With that said, it's important to take a closer look at Bitcoin and examine whether it truly lives up to the hype surrounding its technology. Many people believe they’re buying into Bitcoin for its revolutionary potential as a decentralized currency or its technological prowess. But what if I told you that the Bitcoin you're investing in today isn't the same Bitcoin that existed when it first launched? This is where the conversation about Segregated Witness (SegWit) and the forks that followed comes into play.

A Closer Look at Bitcoin's Evolution

The split within the Bitcoin community, which led to the creation of Bitcoin Cash (BCH) and later Bitcoin SV (BSV), wasn't just about scaling. It was about principles and the vision of Bitcoin's future. Individuals like Roger Ver, who was once the spokesperson for Bitcoin, have openly distanced themselves from Bitcoin Core (BTC), supporting Bitcoin Cash as a more true-to-form version of what Bitcoin was meant to be—a peer-to-peer electronic cash system. Similarly, Craig Wright, the self-proclaimed Satoshi Nakamoto, has his own vision with Bitcoin SV, arguing that BTC has strayed from its original path.

Regardless of whether you believe Wright is Satoshi, it’s undeniable that he played a role in the early days of Bitcoin's development. The fact that these prominent figures have split from BTC should make us pause and consider why. All the while, those institutions that we have come to not trust are now supporting Bitcoin. This should cause pause.

Bitcoin’s Technology Today: A Flawed Narrative?

For those buying Bitcoin at today's prices under the notion that they're acquiring cutting-edge technology, I would argue you may not be thinking critically enough. There are valid reasons for buying Bitcoin: speculation, investment, inflation hedging, or even to gain an initial understanding of cryptocurrencies. But buying Bitcoin for the technology? That’s where the story becomes more complicated.

With the introduction of SegWit, Bitcoin was changed fundamentally. Proponents claim it fixed transaction malleability and increased efficiency, but in doing so, it removed signature data from the main transaction block. Critics, including many technical experts, argue that this makes it harder to audit Bitcoin transactions fully and opens the door for third-party, off-chain scaling solutions. In other words, the decentralized nature of Bitcoin—its greatest selling point—could be undermined by institutional control over key parts of the transaction process.

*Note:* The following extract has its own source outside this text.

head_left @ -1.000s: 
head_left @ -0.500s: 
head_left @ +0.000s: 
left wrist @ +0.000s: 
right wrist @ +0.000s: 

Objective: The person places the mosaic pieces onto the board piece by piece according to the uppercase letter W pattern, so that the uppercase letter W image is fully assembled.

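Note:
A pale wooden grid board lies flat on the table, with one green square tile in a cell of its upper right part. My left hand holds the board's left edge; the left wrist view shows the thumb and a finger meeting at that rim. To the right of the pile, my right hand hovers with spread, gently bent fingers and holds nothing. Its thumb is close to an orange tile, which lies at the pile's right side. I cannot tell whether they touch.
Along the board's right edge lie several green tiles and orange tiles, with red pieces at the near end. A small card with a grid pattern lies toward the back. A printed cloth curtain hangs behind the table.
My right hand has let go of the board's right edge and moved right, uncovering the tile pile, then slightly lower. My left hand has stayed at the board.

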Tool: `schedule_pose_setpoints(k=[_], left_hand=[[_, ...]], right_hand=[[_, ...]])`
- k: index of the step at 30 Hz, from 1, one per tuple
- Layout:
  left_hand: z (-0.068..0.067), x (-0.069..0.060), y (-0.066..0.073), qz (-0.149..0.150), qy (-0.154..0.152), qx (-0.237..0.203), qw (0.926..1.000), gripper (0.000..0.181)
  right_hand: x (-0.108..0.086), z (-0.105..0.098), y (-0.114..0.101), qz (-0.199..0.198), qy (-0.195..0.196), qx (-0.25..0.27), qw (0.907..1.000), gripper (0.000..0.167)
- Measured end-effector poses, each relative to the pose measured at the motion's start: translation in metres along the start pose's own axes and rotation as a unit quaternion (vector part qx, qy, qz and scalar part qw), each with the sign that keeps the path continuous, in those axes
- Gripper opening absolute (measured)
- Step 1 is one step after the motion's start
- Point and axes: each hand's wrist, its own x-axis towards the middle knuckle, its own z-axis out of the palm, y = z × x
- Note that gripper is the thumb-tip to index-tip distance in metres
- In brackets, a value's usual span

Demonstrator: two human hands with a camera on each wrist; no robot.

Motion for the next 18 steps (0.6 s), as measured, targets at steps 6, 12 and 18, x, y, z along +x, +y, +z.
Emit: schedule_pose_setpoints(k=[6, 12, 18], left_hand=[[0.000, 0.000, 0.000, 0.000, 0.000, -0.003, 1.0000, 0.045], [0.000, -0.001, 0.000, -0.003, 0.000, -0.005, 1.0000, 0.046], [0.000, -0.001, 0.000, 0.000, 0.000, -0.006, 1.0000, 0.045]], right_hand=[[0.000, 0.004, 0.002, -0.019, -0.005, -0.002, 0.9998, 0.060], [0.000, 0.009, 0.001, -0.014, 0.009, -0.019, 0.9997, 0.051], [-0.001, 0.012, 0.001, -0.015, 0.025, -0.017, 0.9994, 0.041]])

Bitcoin's Centralization Risk: A Future You Should Question

My biggest concern isn't just the technical flaws but the growing influence of centralized institutions like BlackRock, which are now backing Bitcoin. These powerful entities are pushing Bitcoin to the masses through a carefully constructed narrative. It's this institutional backing, combined with the changes introduced by SegWit, that raises alarms for me. What’s stopping these entities from controlling the very network they’ve come to dominate? The idea that Bitcoin is immutable is only true until it isn’t. A 51% attack or a 51% vote—in which a majority of the network's computational power could change Bitcoin’s rules—may not seem likely now, but it’s something we can’t rule out over the next 5 to 45 years. Do you trust these centralized players to keep Bitcoin’s original protocol intact?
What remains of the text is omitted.